> [Source data]:
================================

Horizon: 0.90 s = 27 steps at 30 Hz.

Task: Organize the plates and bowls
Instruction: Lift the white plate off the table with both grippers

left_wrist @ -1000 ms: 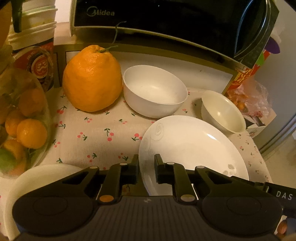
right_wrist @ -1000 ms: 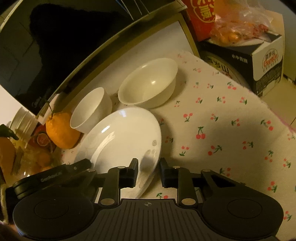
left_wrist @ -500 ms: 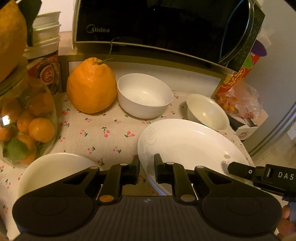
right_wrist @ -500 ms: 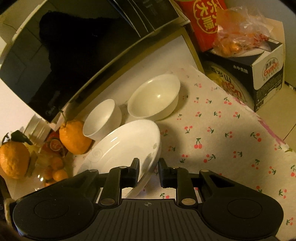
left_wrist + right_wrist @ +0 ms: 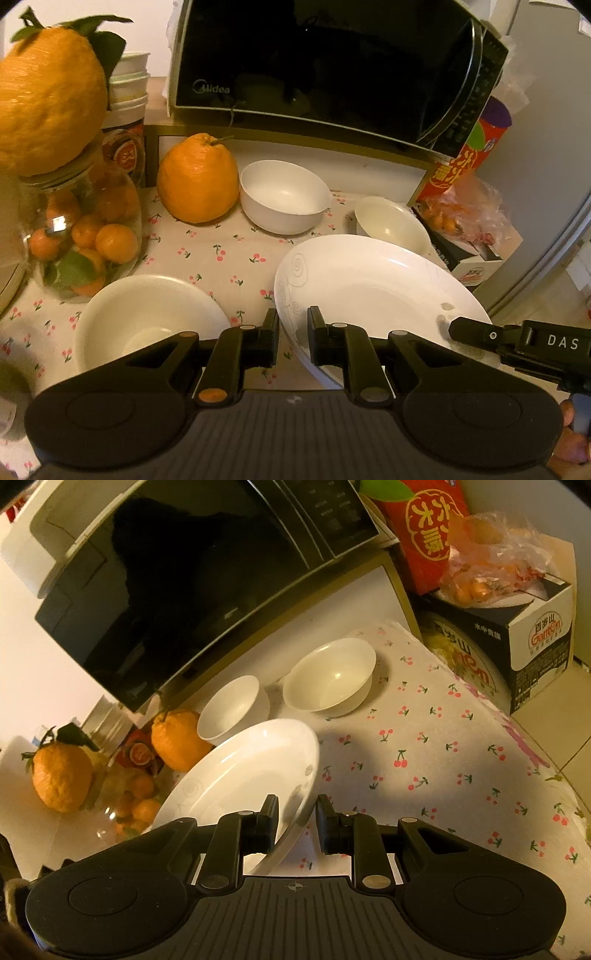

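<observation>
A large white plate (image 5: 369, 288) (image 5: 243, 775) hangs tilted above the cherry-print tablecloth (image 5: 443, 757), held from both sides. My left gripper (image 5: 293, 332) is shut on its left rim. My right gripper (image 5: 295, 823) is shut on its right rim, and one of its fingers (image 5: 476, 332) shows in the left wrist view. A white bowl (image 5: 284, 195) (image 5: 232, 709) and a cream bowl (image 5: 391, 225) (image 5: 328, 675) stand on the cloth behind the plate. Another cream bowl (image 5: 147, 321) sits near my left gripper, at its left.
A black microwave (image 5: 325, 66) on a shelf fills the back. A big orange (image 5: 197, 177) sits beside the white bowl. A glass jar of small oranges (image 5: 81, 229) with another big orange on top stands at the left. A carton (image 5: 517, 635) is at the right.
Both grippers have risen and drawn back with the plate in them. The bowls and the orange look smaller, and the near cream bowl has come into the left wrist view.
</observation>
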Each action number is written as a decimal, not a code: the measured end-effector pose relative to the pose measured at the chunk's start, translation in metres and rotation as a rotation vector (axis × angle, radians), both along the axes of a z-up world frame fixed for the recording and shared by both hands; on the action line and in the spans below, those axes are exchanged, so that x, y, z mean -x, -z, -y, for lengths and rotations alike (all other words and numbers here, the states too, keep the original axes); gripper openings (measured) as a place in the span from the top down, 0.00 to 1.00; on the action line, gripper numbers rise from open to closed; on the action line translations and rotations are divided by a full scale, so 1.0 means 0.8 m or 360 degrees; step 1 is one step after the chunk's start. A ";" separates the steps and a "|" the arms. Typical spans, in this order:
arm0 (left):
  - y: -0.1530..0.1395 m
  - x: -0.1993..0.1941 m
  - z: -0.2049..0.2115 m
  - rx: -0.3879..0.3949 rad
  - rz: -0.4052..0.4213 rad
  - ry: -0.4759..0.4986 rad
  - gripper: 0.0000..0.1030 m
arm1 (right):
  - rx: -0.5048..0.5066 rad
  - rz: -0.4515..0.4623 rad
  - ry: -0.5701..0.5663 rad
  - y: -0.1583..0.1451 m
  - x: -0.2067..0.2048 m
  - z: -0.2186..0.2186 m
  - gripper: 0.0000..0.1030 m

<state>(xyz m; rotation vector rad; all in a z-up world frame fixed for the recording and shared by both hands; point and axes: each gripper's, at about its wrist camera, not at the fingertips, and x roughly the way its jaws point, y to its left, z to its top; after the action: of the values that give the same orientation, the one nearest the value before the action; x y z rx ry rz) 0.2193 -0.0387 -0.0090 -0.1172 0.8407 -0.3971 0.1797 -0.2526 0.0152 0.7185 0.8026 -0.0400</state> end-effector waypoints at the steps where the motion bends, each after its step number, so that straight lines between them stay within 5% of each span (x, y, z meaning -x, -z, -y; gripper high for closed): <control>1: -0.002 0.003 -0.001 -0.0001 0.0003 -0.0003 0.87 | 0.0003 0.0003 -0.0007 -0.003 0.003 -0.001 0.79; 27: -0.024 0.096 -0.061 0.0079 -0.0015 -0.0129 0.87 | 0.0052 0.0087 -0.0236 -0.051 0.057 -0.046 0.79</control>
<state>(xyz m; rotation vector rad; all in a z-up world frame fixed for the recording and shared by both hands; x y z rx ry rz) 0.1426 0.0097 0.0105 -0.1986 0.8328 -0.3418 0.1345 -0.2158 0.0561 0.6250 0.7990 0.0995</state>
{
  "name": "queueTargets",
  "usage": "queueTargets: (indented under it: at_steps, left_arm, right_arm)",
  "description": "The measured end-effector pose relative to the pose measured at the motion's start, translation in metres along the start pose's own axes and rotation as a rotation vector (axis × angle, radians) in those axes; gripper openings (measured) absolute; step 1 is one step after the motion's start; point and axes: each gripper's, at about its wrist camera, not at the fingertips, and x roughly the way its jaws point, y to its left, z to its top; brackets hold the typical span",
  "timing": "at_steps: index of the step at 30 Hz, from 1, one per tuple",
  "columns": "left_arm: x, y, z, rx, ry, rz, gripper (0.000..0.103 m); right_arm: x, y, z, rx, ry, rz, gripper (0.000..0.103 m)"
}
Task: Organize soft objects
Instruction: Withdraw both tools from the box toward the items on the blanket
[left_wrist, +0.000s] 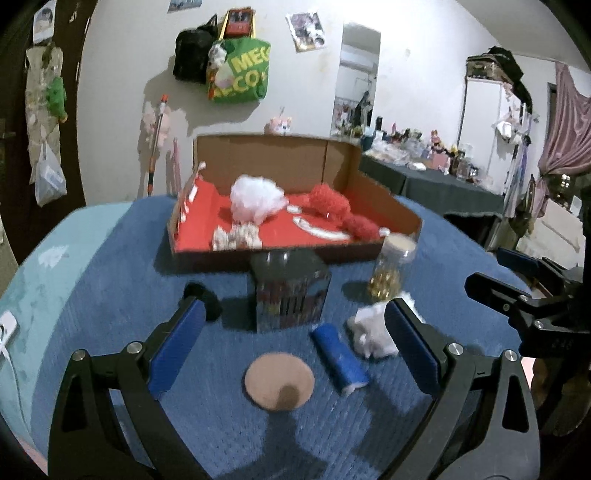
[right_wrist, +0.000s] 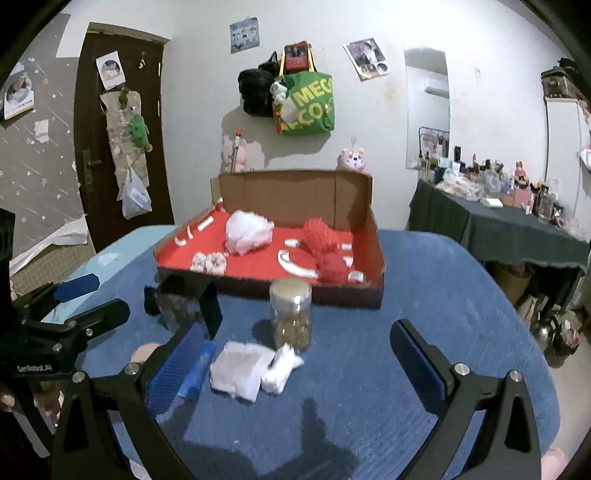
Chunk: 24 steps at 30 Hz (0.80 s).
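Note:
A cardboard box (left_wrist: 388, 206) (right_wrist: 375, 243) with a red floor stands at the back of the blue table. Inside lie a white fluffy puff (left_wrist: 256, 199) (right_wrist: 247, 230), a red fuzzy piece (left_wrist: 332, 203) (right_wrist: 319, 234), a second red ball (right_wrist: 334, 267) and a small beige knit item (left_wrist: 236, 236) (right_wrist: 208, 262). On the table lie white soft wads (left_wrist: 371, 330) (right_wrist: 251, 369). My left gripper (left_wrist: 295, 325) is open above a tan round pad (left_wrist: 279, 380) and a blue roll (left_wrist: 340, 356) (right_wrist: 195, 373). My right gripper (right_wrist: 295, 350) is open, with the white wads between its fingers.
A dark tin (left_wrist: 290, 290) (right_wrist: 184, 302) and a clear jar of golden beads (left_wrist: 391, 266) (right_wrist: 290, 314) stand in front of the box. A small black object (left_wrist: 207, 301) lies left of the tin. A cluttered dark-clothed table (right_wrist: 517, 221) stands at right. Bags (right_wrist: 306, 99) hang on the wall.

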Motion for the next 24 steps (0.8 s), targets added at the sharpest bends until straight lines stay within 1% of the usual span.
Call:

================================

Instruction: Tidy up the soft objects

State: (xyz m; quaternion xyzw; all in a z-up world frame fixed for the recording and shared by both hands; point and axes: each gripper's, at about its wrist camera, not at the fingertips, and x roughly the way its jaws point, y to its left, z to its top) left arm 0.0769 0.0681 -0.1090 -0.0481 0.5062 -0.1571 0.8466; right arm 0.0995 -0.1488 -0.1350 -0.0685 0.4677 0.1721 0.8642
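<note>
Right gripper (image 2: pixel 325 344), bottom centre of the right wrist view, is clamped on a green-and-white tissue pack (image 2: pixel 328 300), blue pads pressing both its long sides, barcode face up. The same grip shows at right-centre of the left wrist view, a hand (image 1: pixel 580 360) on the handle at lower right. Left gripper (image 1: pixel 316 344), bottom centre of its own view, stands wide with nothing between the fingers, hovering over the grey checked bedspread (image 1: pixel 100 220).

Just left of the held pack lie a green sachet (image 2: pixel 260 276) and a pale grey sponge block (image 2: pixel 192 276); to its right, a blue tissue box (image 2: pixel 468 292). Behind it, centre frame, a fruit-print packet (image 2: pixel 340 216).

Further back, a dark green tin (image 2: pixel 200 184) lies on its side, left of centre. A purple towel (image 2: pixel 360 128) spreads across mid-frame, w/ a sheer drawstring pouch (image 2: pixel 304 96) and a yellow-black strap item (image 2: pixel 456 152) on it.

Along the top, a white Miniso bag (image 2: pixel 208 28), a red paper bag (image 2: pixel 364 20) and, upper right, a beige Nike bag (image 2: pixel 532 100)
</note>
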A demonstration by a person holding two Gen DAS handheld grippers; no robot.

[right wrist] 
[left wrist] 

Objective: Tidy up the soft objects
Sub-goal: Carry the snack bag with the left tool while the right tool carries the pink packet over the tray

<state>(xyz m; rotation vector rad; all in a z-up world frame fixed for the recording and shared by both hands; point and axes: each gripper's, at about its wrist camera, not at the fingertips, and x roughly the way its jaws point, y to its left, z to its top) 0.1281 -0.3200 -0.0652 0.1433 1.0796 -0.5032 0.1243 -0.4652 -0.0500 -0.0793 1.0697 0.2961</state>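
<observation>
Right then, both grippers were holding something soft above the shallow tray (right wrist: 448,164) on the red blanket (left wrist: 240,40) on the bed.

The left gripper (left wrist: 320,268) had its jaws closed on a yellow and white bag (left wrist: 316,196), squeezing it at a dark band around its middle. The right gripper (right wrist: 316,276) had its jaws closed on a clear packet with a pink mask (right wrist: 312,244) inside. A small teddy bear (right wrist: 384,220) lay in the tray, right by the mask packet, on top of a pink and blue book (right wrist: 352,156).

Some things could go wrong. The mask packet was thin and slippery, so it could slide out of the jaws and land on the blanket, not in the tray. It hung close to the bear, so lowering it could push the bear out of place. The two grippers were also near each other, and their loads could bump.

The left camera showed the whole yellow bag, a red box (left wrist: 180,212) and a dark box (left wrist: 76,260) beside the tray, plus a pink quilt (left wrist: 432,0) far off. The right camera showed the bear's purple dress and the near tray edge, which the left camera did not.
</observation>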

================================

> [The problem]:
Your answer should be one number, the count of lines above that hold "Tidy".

> [Answer section]:
2